Work to be completed
Lines, not repeats, are what count: give the number of lines below that hold "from", and nothing more.

┏━━

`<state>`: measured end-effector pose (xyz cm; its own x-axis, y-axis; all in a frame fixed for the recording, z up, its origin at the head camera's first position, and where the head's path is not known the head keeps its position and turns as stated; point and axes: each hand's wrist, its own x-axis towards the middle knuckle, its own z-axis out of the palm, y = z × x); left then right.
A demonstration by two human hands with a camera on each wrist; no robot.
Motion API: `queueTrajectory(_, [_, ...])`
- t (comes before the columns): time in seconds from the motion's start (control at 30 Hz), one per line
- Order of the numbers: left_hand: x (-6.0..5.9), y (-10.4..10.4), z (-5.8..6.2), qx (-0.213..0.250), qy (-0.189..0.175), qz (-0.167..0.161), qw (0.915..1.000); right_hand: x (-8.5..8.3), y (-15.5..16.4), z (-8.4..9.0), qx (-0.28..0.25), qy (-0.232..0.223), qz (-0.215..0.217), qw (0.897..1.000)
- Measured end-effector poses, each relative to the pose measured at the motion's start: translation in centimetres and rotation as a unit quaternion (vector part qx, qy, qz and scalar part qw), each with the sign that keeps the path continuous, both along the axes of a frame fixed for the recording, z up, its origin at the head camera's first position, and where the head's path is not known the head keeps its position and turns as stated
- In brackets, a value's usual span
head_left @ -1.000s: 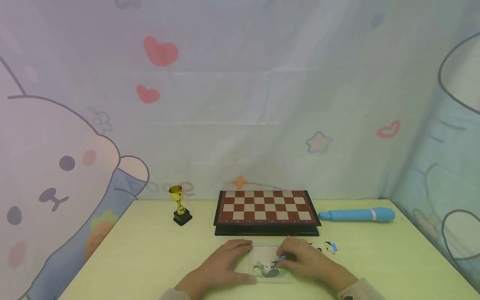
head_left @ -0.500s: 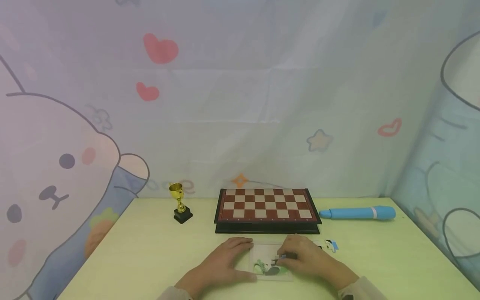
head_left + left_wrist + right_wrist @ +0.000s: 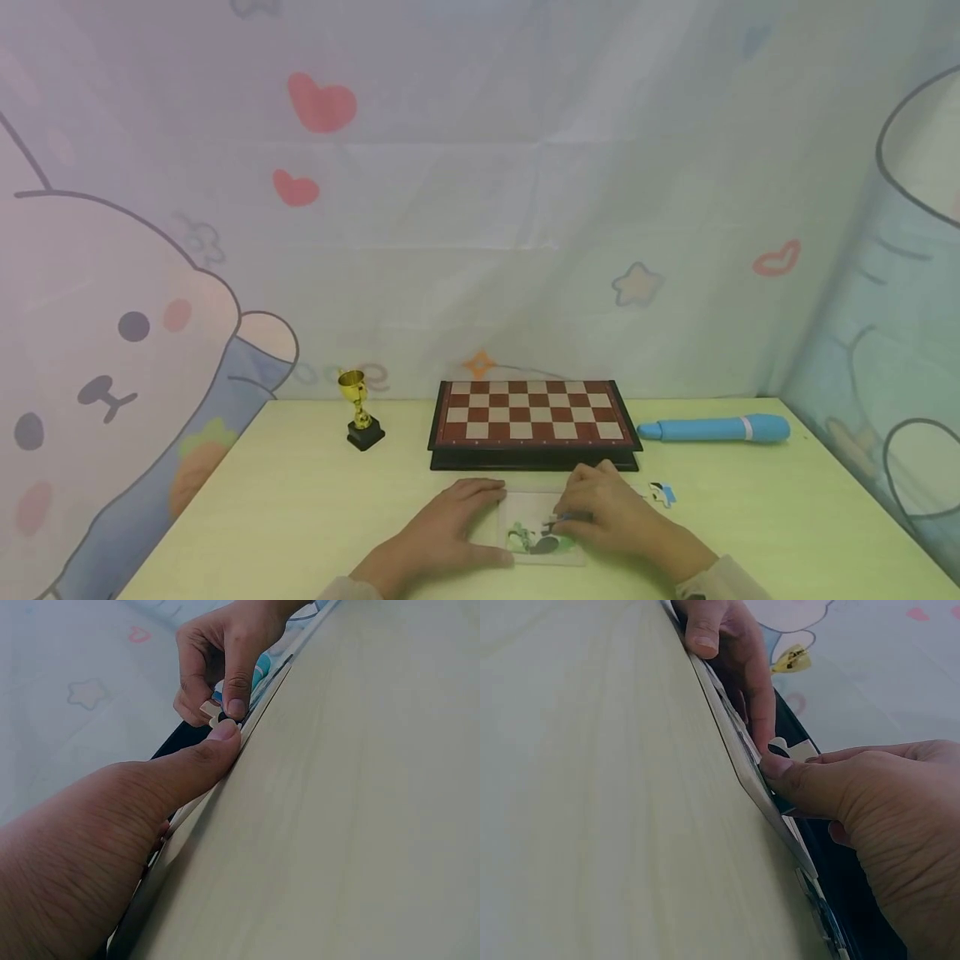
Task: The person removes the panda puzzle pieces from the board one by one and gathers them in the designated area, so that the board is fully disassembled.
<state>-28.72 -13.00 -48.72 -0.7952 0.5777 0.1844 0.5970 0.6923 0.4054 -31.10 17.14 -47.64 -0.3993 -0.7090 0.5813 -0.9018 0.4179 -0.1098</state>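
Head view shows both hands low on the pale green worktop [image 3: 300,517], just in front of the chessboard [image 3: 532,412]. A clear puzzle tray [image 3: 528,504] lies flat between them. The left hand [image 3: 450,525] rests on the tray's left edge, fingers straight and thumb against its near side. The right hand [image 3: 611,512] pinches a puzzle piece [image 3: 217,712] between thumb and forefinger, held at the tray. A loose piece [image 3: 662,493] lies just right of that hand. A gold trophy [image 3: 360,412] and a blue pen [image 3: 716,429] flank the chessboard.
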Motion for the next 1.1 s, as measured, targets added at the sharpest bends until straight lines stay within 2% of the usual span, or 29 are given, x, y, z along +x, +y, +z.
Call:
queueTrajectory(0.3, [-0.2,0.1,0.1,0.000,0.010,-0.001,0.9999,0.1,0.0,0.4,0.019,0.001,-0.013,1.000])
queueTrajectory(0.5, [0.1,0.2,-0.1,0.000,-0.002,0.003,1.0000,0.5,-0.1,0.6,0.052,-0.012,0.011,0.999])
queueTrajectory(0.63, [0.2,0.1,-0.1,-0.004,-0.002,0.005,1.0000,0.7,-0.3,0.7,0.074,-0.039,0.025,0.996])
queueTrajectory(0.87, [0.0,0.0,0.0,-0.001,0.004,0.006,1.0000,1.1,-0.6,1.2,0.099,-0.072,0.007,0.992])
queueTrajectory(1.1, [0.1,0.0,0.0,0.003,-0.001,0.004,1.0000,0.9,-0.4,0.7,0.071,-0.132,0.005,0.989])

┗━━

Answer box
2